§ Aim of the exercise
Please give back the listing exactly, without any of its pictures.

§ Given data
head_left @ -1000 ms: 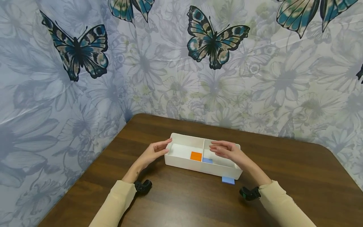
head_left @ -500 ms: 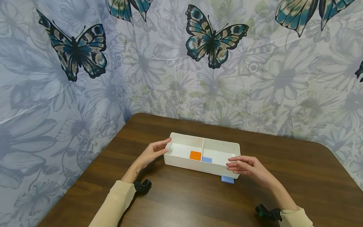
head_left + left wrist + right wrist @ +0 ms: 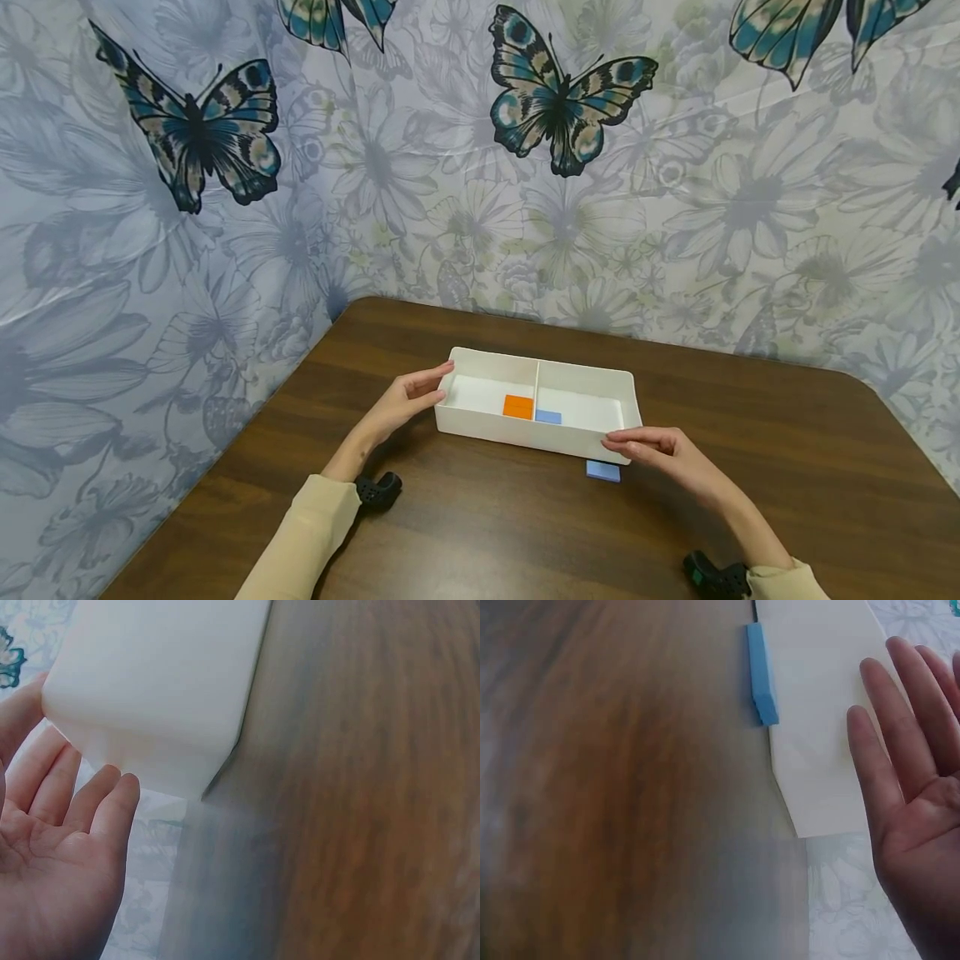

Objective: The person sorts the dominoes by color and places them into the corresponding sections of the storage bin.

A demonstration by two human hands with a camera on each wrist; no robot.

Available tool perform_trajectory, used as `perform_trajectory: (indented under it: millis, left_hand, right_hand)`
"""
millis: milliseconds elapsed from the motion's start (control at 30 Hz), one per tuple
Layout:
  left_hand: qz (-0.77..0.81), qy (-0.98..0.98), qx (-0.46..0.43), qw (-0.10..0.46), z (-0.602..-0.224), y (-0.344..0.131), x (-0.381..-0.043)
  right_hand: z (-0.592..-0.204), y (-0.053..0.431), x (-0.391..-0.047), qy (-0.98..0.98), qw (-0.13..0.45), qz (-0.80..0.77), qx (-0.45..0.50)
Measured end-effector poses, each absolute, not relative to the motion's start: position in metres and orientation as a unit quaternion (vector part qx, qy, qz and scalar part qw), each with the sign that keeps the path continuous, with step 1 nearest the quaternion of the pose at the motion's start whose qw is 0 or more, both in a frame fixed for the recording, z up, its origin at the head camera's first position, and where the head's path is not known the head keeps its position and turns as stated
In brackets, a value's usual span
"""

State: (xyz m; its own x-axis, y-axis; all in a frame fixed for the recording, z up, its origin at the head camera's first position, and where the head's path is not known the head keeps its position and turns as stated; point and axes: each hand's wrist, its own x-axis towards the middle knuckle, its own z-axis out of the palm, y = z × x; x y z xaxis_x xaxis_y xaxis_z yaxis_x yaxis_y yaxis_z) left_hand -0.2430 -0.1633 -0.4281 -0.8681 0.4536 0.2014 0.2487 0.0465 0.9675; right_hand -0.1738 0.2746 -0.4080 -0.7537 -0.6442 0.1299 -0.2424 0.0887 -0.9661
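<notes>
A white two-compartment box point(image 3: 495, 429) stands on the table. My left hand point(image 3: 397, 407) touches its left end with relaxed fingers; in the left wrist view the fingertips point(image 3: 129, 784) lie against the end wall. My right hand point(image 3: 670, 454) is at the front right corner, its fingertips near the rim, and the right wrist view shows the fingers extended with nothing held. An orange flat block point(image 3: 518, 407) lies in the left compartment beside the divider point(image 3: 536, 387). One blue flat block point(image 3: 548, 417) lies in the right compartment. Another blue block point(image 3: 761, 675) is outside, against the front wall.
The brown wooden table point(image 3: 480, 525) extends around the box, with its back edge near a butterfly-patterned wall covering point(image 3: 585, 250). Black wrist devices point(image 3: 378, 492) are worn on both wrists.
My right hand has moved from over the right compartment toward me and right, then down to the box's front right corner. The left hand has stayed at the left end.
</notes>
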Motion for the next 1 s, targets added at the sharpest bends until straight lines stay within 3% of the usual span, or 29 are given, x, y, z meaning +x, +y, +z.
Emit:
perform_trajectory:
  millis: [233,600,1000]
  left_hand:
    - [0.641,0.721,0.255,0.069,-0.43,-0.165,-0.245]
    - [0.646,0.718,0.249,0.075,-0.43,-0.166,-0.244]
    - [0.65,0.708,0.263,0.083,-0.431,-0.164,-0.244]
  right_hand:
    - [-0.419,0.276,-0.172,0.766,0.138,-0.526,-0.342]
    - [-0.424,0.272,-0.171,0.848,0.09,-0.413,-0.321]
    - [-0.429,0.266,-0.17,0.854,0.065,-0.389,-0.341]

§ Task response
head_left @ -1000 ms: 
head_left @ -500 ms: 
head_left + left wrist + right wrist @ +0 ms: 

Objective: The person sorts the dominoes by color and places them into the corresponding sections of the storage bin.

A demonstration by two human hands with a camera on each wrist; no robot.

Available tool perform_trajectory, used as `perform_trajectory: (indented under it: millis, left_hand, right_hand)`
"""
millis: milliseconds elapsed from the motion's start (control at 30 Hz), one per tuple
Layout:
  left_hand: qz (-0.77..0.81), qy (-0.98..0.98), qx (-0.46..0.43), qw (-0.10..0.46), z (-0.602..-0.224), y (-0.344..0.131), x (-0.381..-0.043)
  right_hand: z (-0.592..-0.204), y (-0.053..0.431), x (-0.391..-0.047), qy (-0.98..0.98), qw (-0.13..0.45), qz (-0.80..0.77), qx (-0.45..0.50)
Measured end-effector poses, each absolute, not relative to the motion's start: position in metres and orientation as a unit quaternion (vector part qx, qy, qz and scalar part qw), each with the sign that keeps the path continuous, with step 1 nearest the quaternion of the pose at the motion's start whose qw is 0 or more, both in a frame fixed for the recording, z up, its origin at the head camera's first position, and where the head's path is not known the head keeps its position and turns as stated
In brackets, a value's usual span
"""

State: (xyz m; its own x-axis, y-axis; all in a frame fixed for the recording, z up, its origin at the head camera's first position, and where the head's path is not known the head keeps its position and turns as stated; point and axes: each hand's wrist, its own x-axis towards the middle knuckle, its own z-axis out of the palm, y = z × x; x y z xaxis_x xaxis_y xaxis_z yaxis_x yaxis_y yaxis_z) left_hand -0.2430 -0.1633 -0.4281 -0.8681 0.4536 0.2014 0.2487 0.0465 0.9675; right_hand -0.1738 0.2746 -0.4080 -0.7537 -0.6442 0.1299 -0.2424 0.0887 -0.9661
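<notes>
A white two-compartment box point(image 3: 495, 429) stands on the table. My left hand point(image 3: 397, 407) touches its left end with relaxed fingers; in the left wrist view the fingertips point(image 3: 129, 784) lie against the end wall. My right hand point(image 3: 670, 454) is at the front right corner, its fingertips near the rim, and the right wrist view shows the fingers extended with nothing held. An orange flat block point(image 3: 518, 407) lies in the left compartment beside the divider point(image 3: 536, 387). One blue flat block point(image 3: 548, 417) lies in the right compartment. Another blue block point(image 3: 761, 675) is outside, against the front wall.
The brown wooden table point(image 3: 480, 525) extends around the box, with its back edge near a butterfly-patterned wall covering point(image 3: 585, 250). Black wrist devices point(image 3: 378, 492) are worn on both wrists.
My right hand has moved from over the right compartment toward me and right, then down to the box's front right corner. The left hand has stayed at the left end.
</notes>
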Motion for the next 1 s, targets added at the sharpest bends until straight lines stay within 3% of the usual span, or 29 are given, x, y, z meaning +x, +y, +z.
Emit:
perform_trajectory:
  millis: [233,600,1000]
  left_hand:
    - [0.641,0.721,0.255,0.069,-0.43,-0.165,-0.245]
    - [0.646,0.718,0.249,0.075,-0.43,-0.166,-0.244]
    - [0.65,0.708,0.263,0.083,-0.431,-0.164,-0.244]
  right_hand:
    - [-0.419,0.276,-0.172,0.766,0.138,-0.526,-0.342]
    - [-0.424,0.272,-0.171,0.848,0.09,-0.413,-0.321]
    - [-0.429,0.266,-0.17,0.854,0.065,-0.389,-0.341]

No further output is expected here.